Chichi sembrava impazzita. E non era la sola. Ma nessuno meglio di lei era stato in grado di esprimere lo sdegno e l’agitazione che la scoperta appena fatta avevano provocato.
Vegeta era sparito sotto il loro naso come se niente fosse. Se non avesse avuto la certezza che non era in grado di eseguire la tecnica del teletrasporto, avrebbe pensato che fosse sparito grazie a essa.
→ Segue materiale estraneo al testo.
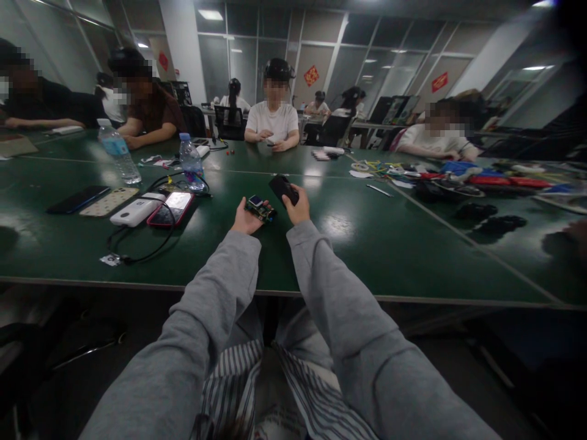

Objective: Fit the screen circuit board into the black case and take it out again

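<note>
The left grip (243, 220) is palm up and closed around a small green circuit board (260, 209), which lies across its fingers and sticks out past them toward the right. The board carries a pale blue module on top. The right grip (299, 211) is closed on a black device (283, 188), pinching its lower end so that the device slants up and to the left, above the grip. The device's free end hangs just above and beside the board; whether the two touch cannot be told. Both grips are held over the middle of the dark green surface (367, 244), between its near edge and the seam that runs across it, with grey sleeves reaching in over the near edge.

Toward the left edge lie a phone in a red case (170, 209), a white power bank (136, 209), a patterned phone (109, 201) and a black phone (77, 199), side by side, with a black cable (147, 252) looping toward the near edge. Two water bottles (191, 164) stand behind them. At the far edge a person in a white shirt (274, 122) sits facing this way.
</note>
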The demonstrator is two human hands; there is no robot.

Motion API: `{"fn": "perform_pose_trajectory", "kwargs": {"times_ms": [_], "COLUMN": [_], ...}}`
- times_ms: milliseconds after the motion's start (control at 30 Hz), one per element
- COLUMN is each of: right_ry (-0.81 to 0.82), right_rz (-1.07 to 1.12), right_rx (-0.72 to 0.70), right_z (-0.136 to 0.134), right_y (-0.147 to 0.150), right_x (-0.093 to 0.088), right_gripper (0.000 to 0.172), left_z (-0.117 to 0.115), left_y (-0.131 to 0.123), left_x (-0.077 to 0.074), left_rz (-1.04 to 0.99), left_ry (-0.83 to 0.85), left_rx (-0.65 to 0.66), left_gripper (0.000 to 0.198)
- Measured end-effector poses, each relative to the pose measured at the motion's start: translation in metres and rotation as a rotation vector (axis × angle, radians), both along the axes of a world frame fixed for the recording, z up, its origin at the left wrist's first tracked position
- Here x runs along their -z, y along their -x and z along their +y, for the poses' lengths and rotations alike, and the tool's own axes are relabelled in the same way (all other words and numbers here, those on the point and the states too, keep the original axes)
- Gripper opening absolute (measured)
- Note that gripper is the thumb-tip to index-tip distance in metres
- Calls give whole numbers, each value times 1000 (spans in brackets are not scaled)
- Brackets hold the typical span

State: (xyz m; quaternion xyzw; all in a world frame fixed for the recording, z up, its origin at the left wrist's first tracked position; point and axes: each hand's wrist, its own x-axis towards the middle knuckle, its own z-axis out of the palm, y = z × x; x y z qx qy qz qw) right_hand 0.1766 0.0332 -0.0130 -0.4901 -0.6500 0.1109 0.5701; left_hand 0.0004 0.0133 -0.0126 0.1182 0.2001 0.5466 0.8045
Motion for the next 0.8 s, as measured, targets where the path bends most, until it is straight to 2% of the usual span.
{"fn": "perform_pose_trajectory", "kwargs": {"times_ms": [133, 267, 433, 633, 800], "right_ry": [-70, -92, 16, 37, 13], "right_rz": [-90, -183, -232, -242, -222], "right_rx": [-194, -272, -352, -353, -339], "right_z": [-16, -19, -11, -9, -8], "right_y": [23, 31, 27, 31, 35], "right_x": [-2, 4, 14, 20, 23], "right_gripper": [57, 63, 74, 74, 72], "left_z": [-3, -2, 2, -1, 1], "left_y": [0, 0, 1, 2, 2], "left_x": [-3, -3, 1, -4, -4], "left_rz": [13, 32, 54, 111, 99], "left_ry": [18, 10, 6, -26, -47], "left_rx": [-2, -4, -11, 27, 3], "left_gripper": [51, 50, 54, 60, 57]}}
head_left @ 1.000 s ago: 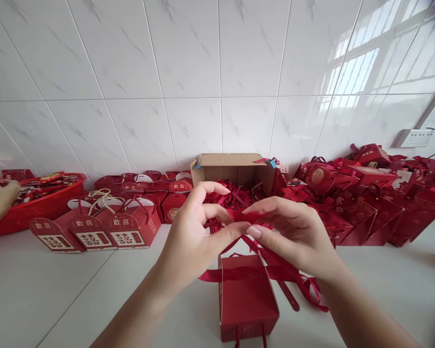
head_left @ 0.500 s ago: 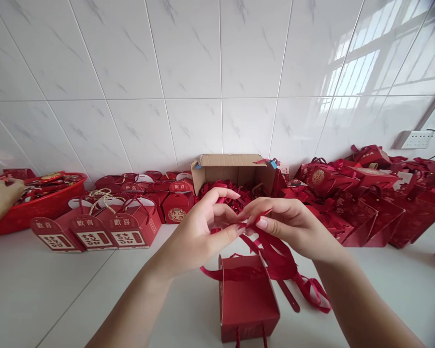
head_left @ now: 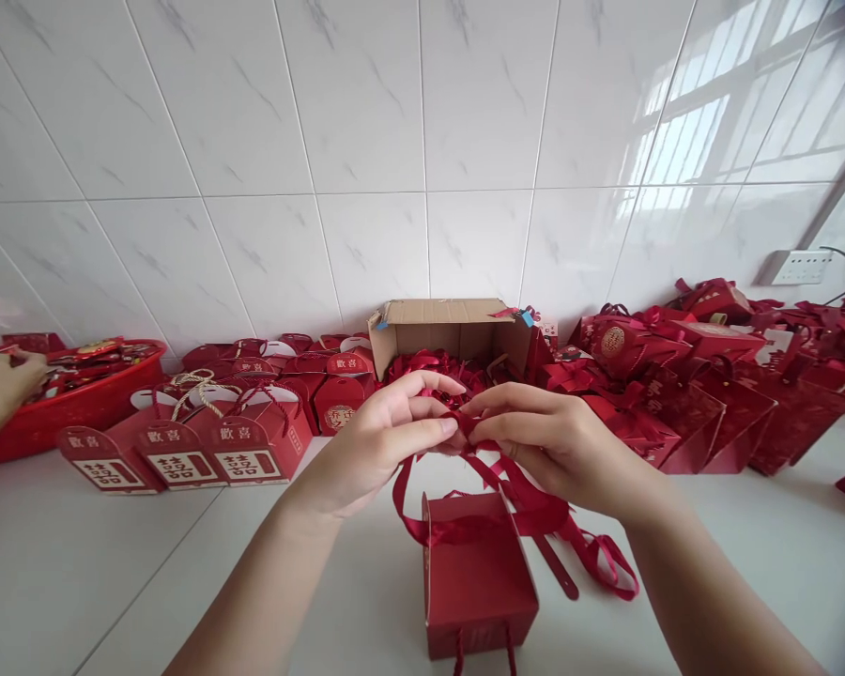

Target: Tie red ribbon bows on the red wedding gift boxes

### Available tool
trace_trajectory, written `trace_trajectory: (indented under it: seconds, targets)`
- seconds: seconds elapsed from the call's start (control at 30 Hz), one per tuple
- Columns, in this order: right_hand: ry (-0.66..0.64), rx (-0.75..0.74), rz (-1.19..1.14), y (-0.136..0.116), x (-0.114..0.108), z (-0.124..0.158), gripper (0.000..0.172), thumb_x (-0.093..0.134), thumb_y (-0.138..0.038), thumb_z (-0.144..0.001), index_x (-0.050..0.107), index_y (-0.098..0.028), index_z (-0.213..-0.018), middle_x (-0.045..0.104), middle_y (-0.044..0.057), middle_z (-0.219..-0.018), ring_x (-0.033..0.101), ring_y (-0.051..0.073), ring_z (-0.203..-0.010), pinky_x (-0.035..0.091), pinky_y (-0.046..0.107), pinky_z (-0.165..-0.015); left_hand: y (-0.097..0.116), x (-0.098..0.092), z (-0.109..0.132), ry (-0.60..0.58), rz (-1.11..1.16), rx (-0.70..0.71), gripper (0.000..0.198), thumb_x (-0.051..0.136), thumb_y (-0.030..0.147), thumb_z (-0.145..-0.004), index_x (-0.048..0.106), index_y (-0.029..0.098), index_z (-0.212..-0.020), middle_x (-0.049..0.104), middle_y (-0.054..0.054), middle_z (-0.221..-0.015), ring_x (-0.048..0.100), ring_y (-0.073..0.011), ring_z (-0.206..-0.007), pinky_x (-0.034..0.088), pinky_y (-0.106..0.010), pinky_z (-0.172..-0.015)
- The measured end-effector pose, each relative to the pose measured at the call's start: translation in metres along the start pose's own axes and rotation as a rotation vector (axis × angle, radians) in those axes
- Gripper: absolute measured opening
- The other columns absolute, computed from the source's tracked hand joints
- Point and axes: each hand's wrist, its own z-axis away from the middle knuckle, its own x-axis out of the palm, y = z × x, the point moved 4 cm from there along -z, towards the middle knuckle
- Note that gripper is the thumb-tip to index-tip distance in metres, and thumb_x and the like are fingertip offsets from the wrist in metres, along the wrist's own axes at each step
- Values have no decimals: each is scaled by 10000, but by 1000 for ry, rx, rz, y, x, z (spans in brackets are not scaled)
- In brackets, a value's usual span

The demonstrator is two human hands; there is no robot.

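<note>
Between my two hands is a dark red ribbon, held up above the table. My left hand pinches it with thumb and fingers. My right hand grips it too, its fingertips almost touching the left ones; the exact fold at the fingers is partly hidden. Below them a red gift box lies on the table, with a twisted cord handle at its near end. Ribbon lies across the far part of the box. A looped ribbon tail and a flat red strap rest to its right.
Several red boxes with cord handles stand at left. Behind them, another person's hand is at a red basin of small packets. An open cardboard box holds ribbons at the wall. Red gift bags crowd the right.
My hands have drawn the ribbon between them, and my right fingers have turned over it. A ribbon loop now hangs under my left hand. The box has stayed in place.
</note>
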Motion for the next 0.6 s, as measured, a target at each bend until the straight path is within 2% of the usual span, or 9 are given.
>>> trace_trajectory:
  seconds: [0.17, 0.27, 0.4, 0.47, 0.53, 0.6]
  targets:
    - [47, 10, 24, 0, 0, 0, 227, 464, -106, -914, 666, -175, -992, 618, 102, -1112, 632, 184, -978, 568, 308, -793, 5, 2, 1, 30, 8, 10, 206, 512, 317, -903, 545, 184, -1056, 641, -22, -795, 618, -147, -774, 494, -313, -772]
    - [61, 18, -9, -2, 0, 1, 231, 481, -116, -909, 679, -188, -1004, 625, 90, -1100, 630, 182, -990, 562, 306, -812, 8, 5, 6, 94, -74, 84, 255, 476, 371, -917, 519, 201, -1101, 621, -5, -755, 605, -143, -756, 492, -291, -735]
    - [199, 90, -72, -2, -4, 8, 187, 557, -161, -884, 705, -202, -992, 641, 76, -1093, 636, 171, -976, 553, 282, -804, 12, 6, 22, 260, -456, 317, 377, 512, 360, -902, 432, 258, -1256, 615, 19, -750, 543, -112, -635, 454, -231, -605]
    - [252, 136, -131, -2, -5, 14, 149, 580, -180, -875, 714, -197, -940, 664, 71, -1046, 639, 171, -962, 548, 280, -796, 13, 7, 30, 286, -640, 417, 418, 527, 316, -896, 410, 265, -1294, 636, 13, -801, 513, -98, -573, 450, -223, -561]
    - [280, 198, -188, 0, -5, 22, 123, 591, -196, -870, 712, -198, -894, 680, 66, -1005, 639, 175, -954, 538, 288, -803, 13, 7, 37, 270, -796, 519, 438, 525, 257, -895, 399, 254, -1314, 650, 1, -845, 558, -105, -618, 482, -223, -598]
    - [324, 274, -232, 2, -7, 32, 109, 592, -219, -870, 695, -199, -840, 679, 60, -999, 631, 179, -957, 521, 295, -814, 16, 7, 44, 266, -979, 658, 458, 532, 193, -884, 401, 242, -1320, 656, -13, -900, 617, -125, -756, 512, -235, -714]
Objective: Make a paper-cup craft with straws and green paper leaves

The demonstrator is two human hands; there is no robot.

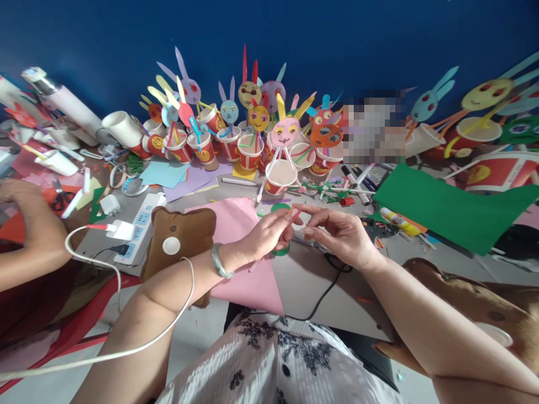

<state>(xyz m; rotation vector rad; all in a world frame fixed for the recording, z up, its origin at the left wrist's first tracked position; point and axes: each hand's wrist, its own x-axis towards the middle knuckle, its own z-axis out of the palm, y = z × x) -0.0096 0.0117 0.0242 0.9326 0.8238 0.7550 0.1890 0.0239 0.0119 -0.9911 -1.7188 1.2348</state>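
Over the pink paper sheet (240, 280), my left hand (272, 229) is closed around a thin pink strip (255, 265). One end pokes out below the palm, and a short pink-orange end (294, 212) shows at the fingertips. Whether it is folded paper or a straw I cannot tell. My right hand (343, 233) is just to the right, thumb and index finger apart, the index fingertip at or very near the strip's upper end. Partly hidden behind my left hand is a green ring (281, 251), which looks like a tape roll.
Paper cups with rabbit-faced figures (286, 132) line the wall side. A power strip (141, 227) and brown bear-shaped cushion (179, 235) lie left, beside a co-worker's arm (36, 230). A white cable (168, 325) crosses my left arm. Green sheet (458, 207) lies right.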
Dove si era diretto? E come aveva fatto anche solo a mettersi in piedi, considerando le condizioni pessime in cui versava?
Le ustioni alla schiena gli procuravano dolori lancinanti e la sofferenza emotiva lo aveva distrutto.
Per non parlare, poi, della misteriosa sparizione di Bulma! Possibile che le persone sparissero da lì quasi come se venissero risucchiate da qualche strano vortice invisibile ai loro occhi?
“Che diamine succede, qui dentro?”.
Lo aveva chiesto più a se stessa che agli altri. Del resto, esisteva davvero qualcuno in grado di fornire loro delle spiegazioni concrete?
Forse sì. Forse, Junior conosceva le risposte a ogni loro quesito. Ma perché, allora, se ne stava lì, in silenzio, tenendoli sulle spine, con il volto contratto in una smorfia indecifrabile e i pugni serrati sino a schiarirgli le nocche?
“Per l’amor del cielo, qualcuno vada a cercare quei due!” – stava per avere un’altra crisi isterica. Ma questa volta non sarebbe svenuta. Questa volta, avrebbe stretto i denti e si sarebbe fatta valere! Questa volta, sarebbe diventata una tigre rabbiosa. Non potevano perdere altri compagni di viaggio, altri amici. Se nessuno di loro aveva il coraggio di andare fuori a cercarli bastava dirlo: sarebbe andata da sola.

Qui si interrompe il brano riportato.